Let me deal with the questions first.
  1. We discussed creating a #cureNETcancernow group to which each of our individual teams would belong and whose funds would all go to the Program in Neuroendocrine and Carcinoid Tumors at DFCI. This would help us avoid the losses that always seem to come when a team changes its name and eliminate the rebranding efforts required by those moves. Zack Blackburn, the head of the Walk and I met late yesterday afternoon. He sees no problem with what we propose doing. He will set up the group and put the team names and links under that group–as well as on the individual list of teams. All money raised by teams affiliated with that group will go to the NET cancer program. Each team will still have to fill out the one-page declaration and set a $10,000 goal, but that $10,000 will be a soft goal for our purposes, since the group as a whole will clearly raise more than enough to cover any team that falls a bit short.
  2. Our NETwalkers Alliance team was a three star Pacesetter. As such, we are entitled to a free business card printing branded by the Walk that can be placed in various places as a recruiting device. I’ve asked Zack to use our NETwalkers Alliance cards for the #cureNETcancernow group and to include links for all three of the teams currently in that group on those cards.
  3. Zack and I talked at length about ways to do outreach for other NET teams and individuals. There is no way to cross reference patient and Walker lists because of confidentiality issues. However, Zack suggested they could do a survey to ask why people are walking and either suggest at the time teams that exist in these areas or do a follow-up note making people aware of those teams/groups. This would help them link up individual walkers with teams in their area of interest, helping all teams, not just our teams.
  4. The Walk team has assigned someone to work on the overall recruiting issue. I’ve volunteered to work with her on presentations to researchers and doctors in the Program, as well as to people in the support group—and anyone else she needs me to talk to.
  5. The minimum amount to encumber funds is generally $10,000. As I have noted above, for teams affiliated with our group, that will be a soft number.
  6. I will underline here that the only time I am not available to be at your events is when I am running one of our own.
I do want to underline a couple of things I said yesterday about how I see my role in all this.
  1. From the Walk standpoint, my job is to help everyone, on every NET cancer team—and anyone else walking for NET cancer. That means helping with recruiting—whether that means writing letters, designing posters, working on websites and Walk Pages, giving speeches or talking with people one-on-one or in small groups. It means helping people to develop fundraisers and find knowledge support when I don’t know how to do something myself. And it means attending and supporting whatever events get put on whenever I can. With that in mind, I will make the details of everything my own team is involved with as well as my individual efforts available to everyone.
  2. My plan is to try to meet with every team and every NET cancer walker at the start points, the finish line and/or at after-party events. We may need to figure out how to get me back to Hopkinton afterward, but we’ll cross that bridge when we come to it.
  3. I will help communicate the group needs to the Walk and the Program folks. But I don’t want to supplant your efforts with them. Rather, I want to amplify and support what it is we are trying to do and facilitate rapid communication on issues of concern.
  4. I want this disease dead, and I will do whatever is necessary—short of selling my soul—to make that happen.
If I’ve missed anything I said I’d get back to you about, let me know. And if you’ve thought of other things in the meantime, let me know those, too.
Would there be value in another meeting at some point between now and the Walk? I certainly think a meeting shortly after the Walk—though not that day–would be useful to talk about things that worked, things that didn’t and what we want to do in 2017.
Again, thank you all for your efforts.
Pax et lux,
Harry
What started with a simple idea and a logo keeps growing. Yesterdays's summit was the latest in what seems an infinite number of steps in my personal quest to kill NET cancer.
What started with a simple idea and a logo keeps growing. Yesterdays’s summit was the latest in what seems an infinite number of steps in my personal quest to kill NET cancer.

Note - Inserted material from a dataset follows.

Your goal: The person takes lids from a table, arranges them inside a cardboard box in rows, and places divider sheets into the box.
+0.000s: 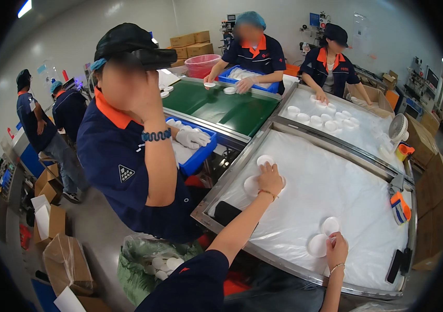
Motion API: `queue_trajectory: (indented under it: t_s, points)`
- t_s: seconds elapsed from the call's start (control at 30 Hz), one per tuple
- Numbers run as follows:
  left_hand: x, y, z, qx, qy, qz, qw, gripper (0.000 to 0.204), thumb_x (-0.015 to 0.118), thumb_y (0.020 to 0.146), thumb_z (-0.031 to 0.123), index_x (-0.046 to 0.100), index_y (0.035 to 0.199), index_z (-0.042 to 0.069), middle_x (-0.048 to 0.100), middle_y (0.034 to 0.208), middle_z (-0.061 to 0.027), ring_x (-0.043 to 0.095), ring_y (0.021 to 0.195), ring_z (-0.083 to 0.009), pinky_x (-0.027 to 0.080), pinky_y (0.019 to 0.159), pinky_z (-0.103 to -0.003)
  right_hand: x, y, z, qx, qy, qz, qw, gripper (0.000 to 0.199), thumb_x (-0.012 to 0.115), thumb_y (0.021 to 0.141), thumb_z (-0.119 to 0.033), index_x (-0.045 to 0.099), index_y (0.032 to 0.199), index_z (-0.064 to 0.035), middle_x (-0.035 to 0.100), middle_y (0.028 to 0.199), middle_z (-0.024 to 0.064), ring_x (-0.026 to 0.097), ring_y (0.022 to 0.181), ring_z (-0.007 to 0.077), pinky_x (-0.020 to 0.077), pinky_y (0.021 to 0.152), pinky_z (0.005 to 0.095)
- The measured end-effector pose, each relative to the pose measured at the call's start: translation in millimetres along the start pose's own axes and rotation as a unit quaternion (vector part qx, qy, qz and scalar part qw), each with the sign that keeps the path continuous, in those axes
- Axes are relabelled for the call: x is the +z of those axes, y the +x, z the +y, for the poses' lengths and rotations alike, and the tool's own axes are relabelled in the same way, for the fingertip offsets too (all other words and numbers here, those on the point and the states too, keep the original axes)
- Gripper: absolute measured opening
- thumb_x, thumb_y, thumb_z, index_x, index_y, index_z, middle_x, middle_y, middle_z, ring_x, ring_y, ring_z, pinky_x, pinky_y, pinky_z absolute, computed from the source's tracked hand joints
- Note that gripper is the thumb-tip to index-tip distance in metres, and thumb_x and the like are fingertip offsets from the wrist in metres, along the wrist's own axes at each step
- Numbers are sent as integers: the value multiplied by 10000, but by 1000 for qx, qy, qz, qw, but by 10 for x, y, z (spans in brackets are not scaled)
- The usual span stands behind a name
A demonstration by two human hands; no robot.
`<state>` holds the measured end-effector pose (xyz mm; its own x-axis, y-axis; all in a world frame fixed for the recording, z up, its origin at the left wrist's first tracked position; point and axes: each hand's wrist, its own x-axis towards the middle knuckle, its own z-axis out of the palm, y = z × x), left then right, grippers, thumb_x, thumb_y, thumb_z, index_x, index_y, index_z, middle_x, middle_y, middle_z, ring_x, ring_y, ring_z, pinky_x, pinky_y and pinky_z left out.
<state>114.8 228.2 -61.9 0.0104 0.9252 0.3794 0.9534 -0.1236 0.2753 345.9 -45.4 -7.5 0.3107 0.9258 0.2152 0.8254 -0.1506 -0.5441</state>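
At the frame's centre, the left hand (270, 178) lies flat, fingers spread, on a round white plastic lid (253, 185) on the white-lined steel tray table (304, 278); a second white lid (265, 160) sits just above. Lower right, the right hand (336, 250) touches two more round white lids (318, 245), fingers loosely curled, gripping nothing that I can see.

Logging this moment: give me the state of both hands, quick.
Left hand: open, palm down on a white round lid on the tray.
Right hand: resting on white lids; grip cannot be told.
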Motion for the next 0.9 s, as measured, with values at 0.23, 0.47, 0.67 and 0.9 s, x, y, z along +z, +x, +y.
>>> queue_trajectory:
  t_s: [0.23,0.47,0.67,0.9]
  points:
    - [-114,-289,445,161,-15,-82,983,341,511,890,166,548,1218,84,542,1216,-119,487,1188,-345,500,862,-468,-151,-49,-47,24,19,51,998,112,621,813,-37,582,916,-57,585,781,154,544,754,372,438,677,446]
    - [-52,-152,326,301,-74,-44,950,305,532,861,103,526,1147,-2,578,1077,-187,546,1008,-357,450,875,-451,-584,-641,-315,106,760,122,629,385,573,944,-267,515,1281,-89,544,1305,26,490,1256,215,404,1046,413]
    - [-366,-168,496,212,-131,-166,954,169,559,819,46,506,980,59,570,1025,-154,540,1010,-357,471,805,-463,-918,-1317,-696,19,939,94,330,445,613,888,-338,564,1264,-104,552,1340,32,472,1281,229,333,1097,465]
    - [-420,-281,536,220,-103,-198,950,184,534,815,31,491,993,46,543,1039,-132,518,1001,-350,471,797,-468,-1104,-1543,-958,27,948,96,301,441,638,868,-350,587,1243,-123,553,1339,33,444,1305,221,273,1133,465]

Five years: The big picture–Part 7

Every picture tells a story

Much has changed in the NET cancer picture over the 65 months since Jane’s diagnosis in August of 2010. We have new drugs, new diagnostic techniques, foundations supporting awareness and research with clearer visions and greater support than they had then. We have glimmerings of a better understanding of the disease than we have ever had.

Lives are at stake…

Those big picture changes would not have meant much, however, in terms of Jane’s survival were she to walk through the door today with the same advanced form of the disease. Jane’s heart was too far gone, her liver too involved, her ability to digest her food at a pace that gave her time to absorb nutrients so far gone she was starving to death. Greater awareness of her disease that led to earlier diagnosis would be the only thing that would have helped her–and that remains the case.

Parts of the picture are blurry

There are still far too many doctors who have no knowledge of the disease–or have knowledge that is badly out of date. While our imaging methods are far better than they were five years ago, doctors still have to have a reason to order them. We remain without a simple means of testing for the disease. In that area of the picture, we especially have work to do.

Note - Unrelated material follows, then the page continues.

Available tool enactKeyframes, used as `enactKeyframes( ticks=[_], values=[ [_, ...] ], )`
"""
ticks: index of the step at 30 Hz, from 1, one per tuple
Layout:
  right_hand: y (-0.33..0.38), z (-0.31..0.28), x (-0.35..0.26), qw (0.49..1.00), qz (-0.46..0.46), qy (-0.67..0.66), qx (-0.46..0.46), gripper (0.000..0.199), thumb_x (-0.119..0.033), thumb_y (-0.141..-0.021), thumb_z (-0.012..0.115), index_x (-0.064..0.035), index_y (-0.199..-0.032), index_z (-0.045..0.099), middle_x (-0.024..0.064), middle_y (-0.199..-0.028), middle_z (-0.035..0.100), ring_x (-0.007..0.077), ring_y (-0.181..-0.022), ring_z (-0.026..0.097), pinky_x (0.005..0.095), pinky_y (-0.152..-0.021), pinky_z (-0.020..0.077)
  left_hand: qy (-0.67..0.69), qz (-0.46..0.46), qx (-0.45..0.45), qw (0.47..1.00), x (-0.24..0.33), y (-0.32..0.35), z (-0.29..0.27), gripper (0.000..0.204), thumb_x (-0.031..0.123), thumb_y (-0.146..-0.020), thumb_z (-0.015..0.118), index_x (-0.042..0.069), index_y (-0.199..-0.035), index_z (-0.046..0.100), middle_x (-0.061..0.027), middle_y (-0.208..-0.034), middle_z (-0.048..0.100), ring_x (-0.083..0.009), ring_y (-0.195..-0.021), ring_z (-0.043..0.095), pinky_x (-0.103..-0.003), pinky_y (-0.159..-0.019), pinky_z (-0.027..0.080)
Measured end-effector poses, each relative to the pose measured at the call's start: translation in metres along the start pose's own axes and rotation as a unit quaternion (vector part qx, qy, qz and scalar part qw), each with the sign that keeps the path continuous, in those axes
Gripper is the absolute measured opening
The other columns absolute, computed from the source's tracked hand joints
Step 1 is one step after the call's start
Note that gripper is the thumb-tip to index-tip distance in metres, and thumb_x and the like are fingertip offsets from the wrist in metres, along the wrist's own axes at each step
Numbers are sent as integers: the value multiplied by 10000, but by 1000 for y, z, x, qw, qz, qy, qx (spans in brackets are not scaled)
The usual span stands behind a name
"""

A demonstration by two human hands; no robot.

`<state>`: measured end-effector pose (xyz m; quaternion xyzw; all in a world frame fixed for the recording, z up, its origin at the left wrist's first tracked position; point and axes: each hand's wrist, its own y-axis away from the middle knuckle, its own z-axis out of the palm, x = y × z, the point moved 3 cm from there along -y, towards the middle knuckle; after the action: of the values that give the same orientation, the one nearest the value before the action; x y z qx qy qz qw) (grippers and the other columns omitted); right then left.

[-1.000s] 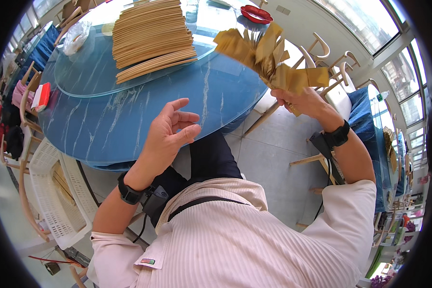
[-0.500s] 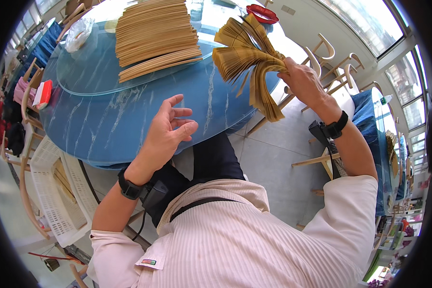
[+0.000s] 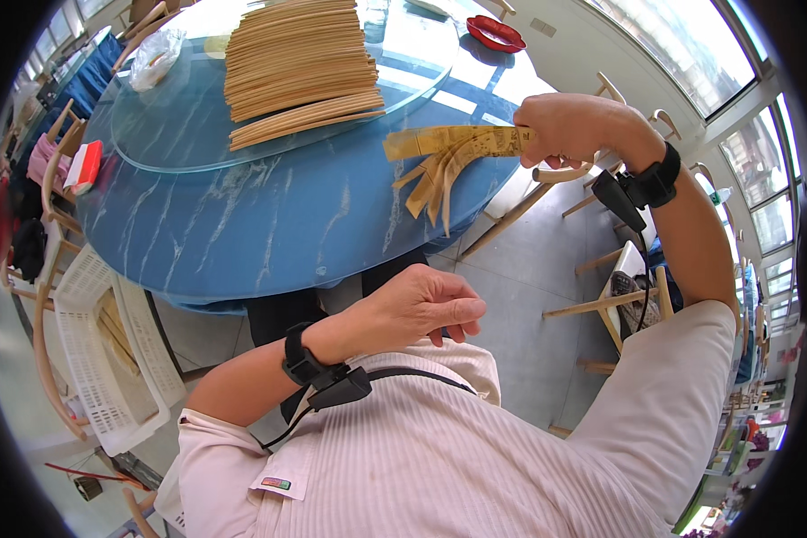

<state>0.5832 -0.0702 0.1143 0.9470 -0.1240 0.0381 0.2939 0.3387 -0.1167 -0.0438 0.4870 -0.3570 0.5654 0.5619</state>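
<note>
My right hand (image 3: 565, 130) is raised past the right edge of a blue table and grips one end of a bundle of yellow-brown paper sheets (image 3: 457, 148). Dark print shows on the bundle. Its free ends point left and hang down in separate fanned strips over the table edge. In front of my waist is my left hand (image 3: 421, 309), with its fingers curled in and nothing visible in them. A neat stack of thin tan layers (image 3: 300, 63), apparently paper, lies on the glass turntable (image 3: 161, 152), away from both hands.
Around the round blue marbled table (image 3: 305, 215) stand wooden chairs (image 3: 511, 224). A clear plastic bag (image 3: 157, 58) and a red dish (image 3: 496, 34) lie on the tabletop. A white perforated basket (image 3: 99, 350) sits at the left, and a red-and-white packet (image 3: 84, 168) lies near the table's left edge.
My right hand has turned over and risen slightly, and the widely fanned bundle now hangs narrower to the left. My left hand has come down and right off the table, its spread fingers now curled.
</note>
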Motion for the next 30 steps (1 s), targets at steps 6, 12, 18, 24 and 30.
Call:
enactKeyframes(
  ticks=[6,12,18,24,30],
  values=[
    [10,-34,-50,986,-93,-40,129,349,-266,-963,761,47,-1104,699,92,-730,741,141,-488,655,258,-455,531,216,125,54,967,29,-45,13,549,494,-1126,517,40,-1421,599,-127,-1283,733,-197,-1123,709,-342,-930,582],
    [24,48,-112,902,-216,52,370,264,-63,-930,711,21,-1088,517,179,-822,706,340,-753,738,426,-577,561,363,324,234,842,45,-45,-51,584,485,-1072,629,50,-1454,554,-124,-1297,718,-241,-1246,668,-428,-1070,521],
    [-2,128,-141,871,-224,-125,418,355,-177,-941,772,-40,-1043,461,188,-904,709,408,-699,709,479,-567,537,355,370,406,756,20,-16,-76,199,111,-978,773,86,-1125,641,-61,-993,737,-200,-881,743,-361,-761,590],
    [-19,104,-140,868,-299,-287,272,811,-514,-853,865,23,-1340,501,228,-1046,722,380,-1026,695,481,-870,548,108,264,427,858,29,51,-108,169,88,-969,764,68,-1056,621,-30,-789,656,-140,-634,663,-305,-578,551],
    [-39,87,-168,636,-322,-641,286,580,-196,-965,792,30,-1401,482,178,-1170,710,264,-1029,749,383,-889,618,-352,100,400,840,35,56,-86,343,96,-905,794,-17,-1174,614,-101,-775,693,-194,-578,687,-340,-553,547]
  ],
)
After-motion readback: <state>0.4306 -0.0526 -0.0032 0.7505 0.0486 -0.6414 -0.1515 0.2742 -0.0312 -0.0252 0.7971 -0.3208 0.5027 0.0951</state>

We have glimmerings of a better understanding…

And though we have better means of slowing the disease down, better means of alleviating the symptoms of the disease, we still lack anything to use to cure the disease if it is not detected very early in its course. For now, we must be content with extending life and improving the quality of life for NET cancer patients.

Picture the future

Researchers seem poised to make a series of breakthroughs based on new understandings of the disease and how it works. What will slow or speed those efforts, however, will be the degree to which we are successful in raising awareness of NET cancer and the resources to fund the basic research necessary to understand it well enough to cure it.

…we still lack anything to use to cure the disease…

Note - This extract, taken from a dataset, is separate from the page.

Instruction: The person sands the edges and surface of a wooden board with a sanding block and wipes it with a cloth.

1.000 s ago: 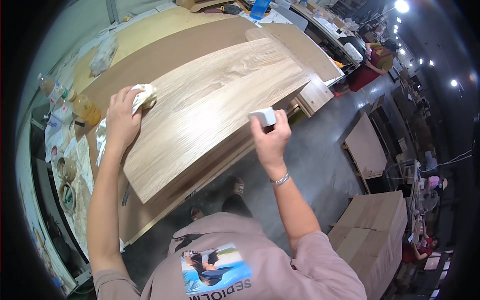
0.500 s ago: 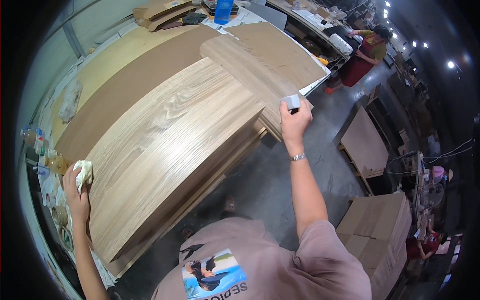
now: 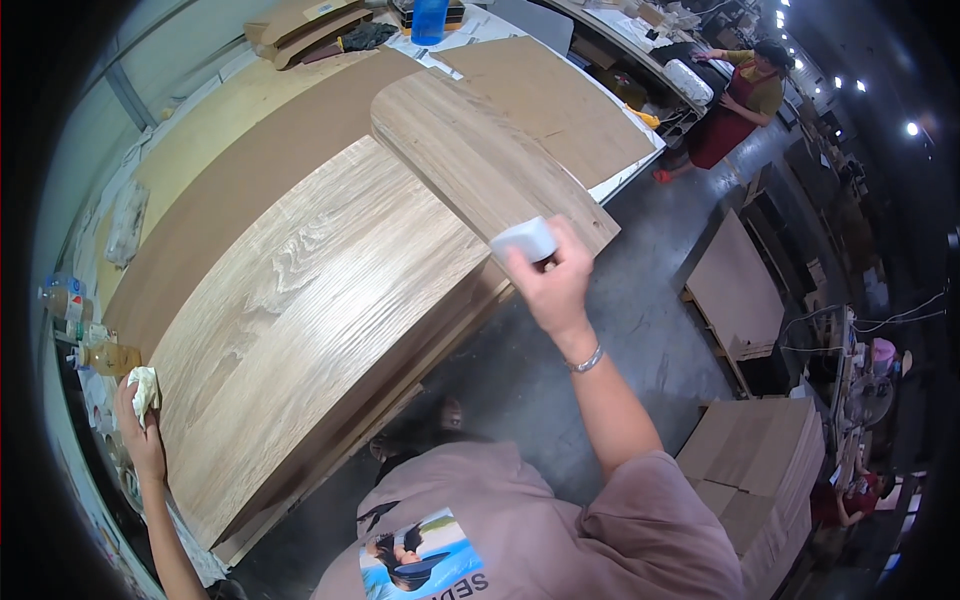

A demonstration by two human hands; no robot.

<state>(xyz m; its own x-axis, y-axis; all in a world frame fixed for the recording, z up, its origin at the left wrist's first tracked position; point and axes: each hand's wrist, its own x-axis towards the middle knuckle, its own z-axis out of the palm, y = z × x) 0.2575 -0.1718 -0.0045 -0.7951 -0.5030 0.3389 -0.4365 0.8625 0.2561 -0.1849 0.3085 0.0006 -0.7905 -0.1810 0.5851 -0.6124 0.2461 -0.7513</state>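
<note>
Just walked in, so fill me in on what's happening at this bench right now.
A person leans over a big wood-grain panel lying on a workbench. The right hand presses a small white block against the near edge of a narrower, rounded wood-grain board that lies across the panel. The left hand holds a crumpled pale rag at the panel's left end, beside some bottles. Farther off, another person in a red apron works at a second bench.

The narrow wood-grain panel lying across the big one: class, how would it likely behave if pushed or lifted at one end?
The narrow panel looks thin and long, so it may flex. It lies flat on the big panel, so it would probably slide, not tip.
</note>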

Every cancer has weaknesses. From knowledge of those we can create cures. But first, we need to find them and understand them. And in NET cancer doing that has proven very difficult.

Leading by example

A little over a year ago, I proposed steps I thought we needed to take to increase awareness and drive increased funding for NET cancer research. Reading those ideas now, I know I didn’t phrase those things very well; I let my ego get in the way in places. I think we all do that periodically.

Every cancer has weaknesses.

Most of what I proposed then I could not undertake on my own. But I felt the ideas were important enough that, where I could, I would try to implement them myself. I’ve always said it is better to lead by example than by words, anyway.

Patients paint their own picture

I recruited some patients to tell their stories on walkingwithjane.org. My understanding of some of the treatments we are doing improved as a result. It’s one thing for me to describe liver embolization, for example. It is something else for the actual experience to be described by a patient. And many patients seem to agree with that concept.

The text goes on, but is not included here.